WHAT TO DO
Word for word, transcribe all of the records.

▼

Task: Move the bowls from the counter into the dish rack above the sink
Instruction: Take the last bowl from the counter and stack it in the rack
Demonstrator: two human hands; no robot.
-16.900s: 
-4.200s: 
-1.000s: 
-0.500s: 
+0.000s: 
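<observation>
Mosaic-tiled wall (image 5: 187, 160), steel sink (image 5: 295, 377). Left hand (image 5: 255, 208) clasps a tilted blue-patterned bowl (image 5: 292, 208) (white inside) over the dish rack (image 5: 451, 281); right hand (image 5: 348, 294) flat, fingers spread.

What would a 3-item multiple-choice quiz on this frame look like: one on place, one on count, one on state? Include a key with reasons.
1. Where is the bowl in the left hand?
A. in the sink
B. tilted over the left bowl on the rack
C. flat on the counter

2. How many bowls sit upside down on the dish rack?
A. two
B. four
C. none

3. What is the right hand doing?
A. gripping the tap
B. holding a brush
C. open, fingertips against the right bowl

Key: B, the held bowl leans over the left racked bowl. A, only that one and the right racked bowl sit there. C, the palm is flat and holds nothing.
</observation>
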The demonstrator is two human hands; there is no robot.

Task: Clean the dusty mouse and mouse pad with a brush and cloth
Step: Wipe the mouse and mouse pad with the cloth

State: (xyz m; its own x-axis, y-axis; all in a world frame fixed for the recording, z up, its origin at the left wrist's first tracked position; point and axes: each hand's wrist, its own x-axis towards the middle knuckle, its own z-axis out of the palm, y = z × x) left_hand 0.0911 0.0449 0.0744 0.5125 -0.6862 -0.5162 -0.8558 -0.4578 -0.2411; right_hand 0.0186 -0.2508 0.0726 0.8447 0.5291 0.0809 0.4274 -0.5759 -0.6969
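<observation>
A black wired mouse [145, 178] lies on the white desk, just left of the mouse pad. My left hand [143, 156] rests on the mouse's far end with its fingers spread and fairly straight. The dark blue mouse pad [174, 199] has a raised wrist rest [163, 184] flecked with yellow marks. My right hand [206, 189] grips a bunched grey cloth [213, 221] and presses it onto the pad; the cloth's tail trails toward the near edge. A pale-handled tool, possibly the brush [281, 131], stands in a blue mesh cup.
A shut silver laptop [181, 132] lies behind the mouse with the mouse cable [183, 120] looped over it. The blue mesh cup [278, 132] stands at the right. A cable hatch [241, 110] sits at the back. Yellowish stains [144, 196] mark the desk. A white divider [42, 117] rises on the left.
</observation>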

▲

ANSWER TO THIS EXERCISE
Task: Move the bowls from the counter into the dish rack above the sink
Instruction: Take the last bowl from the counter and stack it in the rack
Demonstrator: two human hands; no robot.
-16.900s: 
-4.200s: 
-1.000s: 
-0.500s: 
+0.000s: 
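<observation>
Mosaic-tiled wall (image 5: 187, 160), steel sink (image 5: 295, 377). Left hand (image 5: 255, 208) clasps a tilted blue-patterned bowl (image 5: 292, 208) (white inside) over the dish rack (image 5: 451, 281); right hand (image 5: 348, 294) flat, fingers spread.

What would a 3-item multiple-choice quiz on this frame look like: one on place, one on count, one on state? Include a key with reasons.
1. Where is the bowl in the left hand?
A. in the sink
B. tilted over the left bowl on the rack
C. flat on the counter

2. How many bowls sit upside down on the dish rack?
A. two
B. four
C. none

3. What is the right hand doing?
A. gripping the tap
B. holding a brush
C. open, fingertips against the right bowl

Key: B, the held bowl leans over the left racked bowl. A, only that one and the right racked bowl sit there. C, the palm is flat and holds nothing.
</observation>
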The demonstrator is two human hands; there is no robot.

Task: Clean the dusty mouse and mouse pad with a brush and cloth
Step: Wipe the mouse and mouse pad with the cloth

State: (xyz m; its own x-axis, y-axis; all in a world frame fixed for the recording, z up, its origin at the left wrist's first tracked position; point and axes: each hand's wrist, its own x-axis towards the middle knuckle, its own z-axis out of the palm, y = z × x) left_hand 0.0911 0.0449 0.0744 0.5125 -0.6862 -0.5162 -0.8558 -0.4578 -0.2411; right_hand 0.0186 -0.2508 0.0726 0.8447 0.5291 0.0809 0.4274 -0.5759 -0.6969
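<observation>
A black wired mouse [145, 178] lies on the white desk, just left of the mouse pad. My left hand [143, 156] rests on the mouse's far end with its fingers spread and fairly straight. The dark blue mouse pad [174, 199] has a raised wrist rest [163, 184] flecked with yellow marks. My right hand [206, 189] grips a bunched grey cloth [213, 221] and presses it onto the pad; the cloth's tail trails toward the near edge. A pale-handled tool, possibly the brush [281, 131], stands in a blue mesh cup.
A shut silver laptop [181, 132] lies behind the mouse with the mouse cable [183, 120] looped over it. The blue mesh cup [278, 132] stands at the right. A cable hatch [241, 110] sits at the back. Yellowish stains [144, 196] mark the desk. A white divider [42, 117] rises on the left.
</observation>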

For this exercise, nothing further remains.